- _Aim of the exercise_: The response must consist of each line in the listing that has the word "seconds" in it.

***** Supplied data *****

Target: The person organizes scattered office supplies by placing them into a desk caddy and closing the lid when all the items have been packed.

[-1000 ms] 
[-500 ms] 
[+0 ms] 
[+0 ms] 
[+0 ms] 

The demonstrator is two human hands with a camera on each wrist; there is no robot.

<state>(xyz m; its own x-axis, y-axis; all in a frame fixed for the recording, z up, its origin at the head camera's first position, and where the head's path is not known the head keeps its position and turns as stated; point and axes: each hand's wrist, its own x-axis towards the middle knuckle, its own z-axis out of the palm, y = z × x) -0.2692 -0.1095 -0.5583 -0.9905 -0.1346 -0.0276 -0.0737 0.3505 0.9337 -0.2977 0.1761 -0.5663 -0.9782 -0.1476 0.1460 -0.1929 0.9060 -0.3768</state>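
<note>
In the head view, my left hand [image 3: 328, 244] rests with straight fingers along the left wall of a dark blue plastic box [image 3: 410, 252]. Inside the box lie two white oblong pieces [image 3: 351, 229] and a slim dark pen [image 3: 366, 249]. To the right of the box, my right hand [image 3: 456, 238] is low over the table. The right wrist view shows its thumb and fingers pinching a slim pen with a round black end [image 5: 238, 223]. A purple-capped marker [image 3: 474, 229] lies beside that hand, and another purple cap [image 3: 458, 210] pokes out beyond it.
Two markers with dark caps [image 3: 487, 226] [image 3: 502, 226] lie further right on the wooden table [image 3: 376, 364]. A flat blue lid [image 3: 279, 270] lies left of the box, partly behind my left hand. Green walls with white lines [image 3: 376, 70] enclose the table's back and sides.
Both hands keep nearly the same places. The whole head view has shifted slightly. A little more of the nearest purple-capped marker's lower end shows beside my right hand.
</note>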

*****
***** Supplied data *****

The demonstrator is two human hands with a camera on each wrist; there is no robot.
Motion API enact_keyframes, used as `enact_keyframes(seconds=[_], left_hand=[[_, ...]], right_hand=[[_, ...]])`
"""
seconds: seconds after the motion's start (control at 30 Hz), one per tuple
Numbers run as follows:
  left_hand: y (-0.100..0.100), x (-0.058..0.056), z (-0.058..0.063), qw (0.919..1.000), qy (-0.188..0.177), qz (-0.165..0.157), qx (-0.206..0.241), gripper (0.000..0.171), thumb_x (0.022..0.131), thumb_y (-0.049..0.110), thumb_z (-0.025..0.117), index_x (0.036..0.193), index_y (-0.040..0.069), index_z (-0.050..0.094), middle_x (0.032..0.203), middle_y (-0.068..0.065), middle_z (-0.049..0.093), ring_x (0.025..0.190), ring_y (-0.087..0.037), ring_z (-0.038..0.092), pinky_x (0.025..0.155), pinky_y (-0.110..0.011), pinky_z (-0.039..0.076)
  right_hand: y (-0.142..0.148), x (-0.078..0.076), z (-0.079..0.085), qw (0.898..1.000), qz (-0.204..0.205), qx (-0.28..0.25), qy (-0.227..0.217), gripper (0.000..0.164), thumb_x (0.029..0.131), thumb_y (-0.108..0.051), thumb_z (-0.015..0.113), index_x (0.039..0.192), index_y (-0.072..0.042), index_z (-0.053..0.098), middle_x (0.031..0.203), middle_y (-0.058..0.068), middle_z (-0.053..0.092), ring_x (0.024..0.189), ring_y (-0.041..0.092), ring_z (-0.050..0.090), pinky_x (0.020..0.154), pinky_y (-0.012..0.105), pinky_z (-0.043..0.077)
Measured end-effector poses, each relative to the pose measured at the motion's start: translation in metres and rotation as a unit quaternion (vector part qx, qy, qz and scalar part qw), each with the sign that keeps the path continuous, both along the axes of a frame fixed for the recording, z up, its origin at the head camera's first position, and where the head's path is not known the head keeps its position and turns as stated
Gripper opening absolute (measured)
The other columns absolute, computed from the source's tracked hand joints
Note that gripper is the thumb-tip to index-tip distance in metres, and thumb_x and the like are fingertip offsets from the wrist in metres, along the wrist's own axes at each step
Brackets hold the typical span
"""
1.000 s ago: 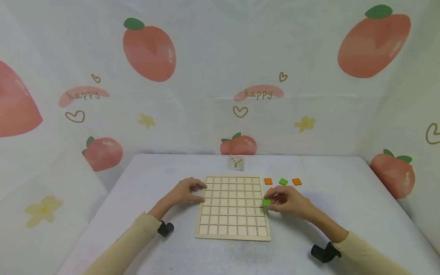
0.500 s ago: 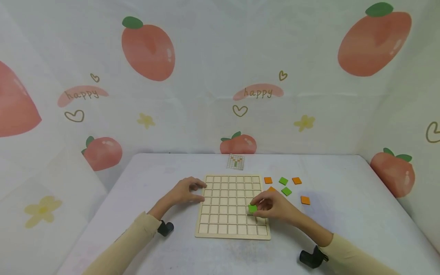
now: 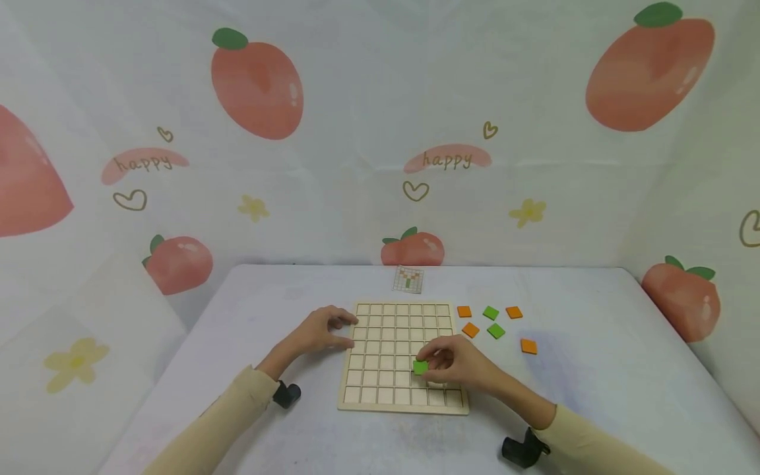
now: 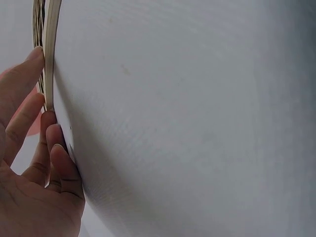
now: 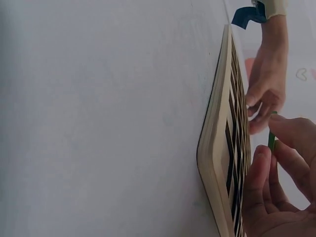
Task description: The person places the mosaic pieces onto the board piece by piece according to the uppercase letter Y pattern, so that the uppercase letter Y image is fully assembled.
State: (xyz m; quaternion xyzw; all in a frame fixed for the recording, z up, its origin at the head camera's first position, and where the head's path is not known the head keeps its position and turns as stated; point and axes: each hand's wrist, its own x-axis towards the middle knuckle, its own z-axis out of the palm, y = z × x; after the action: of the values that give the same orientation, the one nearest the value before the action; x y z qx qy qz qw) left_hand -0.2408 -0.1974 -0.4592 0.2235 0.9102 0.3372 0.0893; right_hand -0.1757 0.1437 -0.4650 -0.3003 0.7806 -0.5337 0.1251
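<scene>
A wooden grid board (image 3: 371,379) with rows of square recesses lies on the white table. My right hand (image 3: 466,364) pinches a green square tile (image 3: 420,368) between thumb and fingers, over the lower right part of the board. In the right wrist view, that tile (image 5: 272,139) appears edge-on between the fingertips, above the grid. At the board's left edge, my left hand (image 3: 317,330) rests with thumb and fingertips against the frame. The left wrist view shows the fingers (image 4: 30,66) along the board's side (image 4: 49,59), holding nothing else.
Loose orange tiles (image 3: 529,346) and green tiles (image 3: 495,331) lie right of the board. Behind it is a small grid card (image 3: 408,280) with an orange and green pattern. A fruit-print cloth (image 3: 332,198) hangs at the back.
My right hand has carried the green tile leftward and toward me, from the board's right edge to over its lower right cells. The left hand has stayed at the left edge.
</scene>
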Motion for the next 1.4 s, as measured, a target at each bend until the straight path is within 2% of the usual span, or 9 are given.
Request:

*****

- _Answer for this exercise_:
Motion API enact_keyframes, used as `enact_keyframes(seconds=[_], left_hand=[[_, ...]], right_hand=[[_, ...]])`
seconds: seconds after the motion's start (control at 30 Hz), one per tuple

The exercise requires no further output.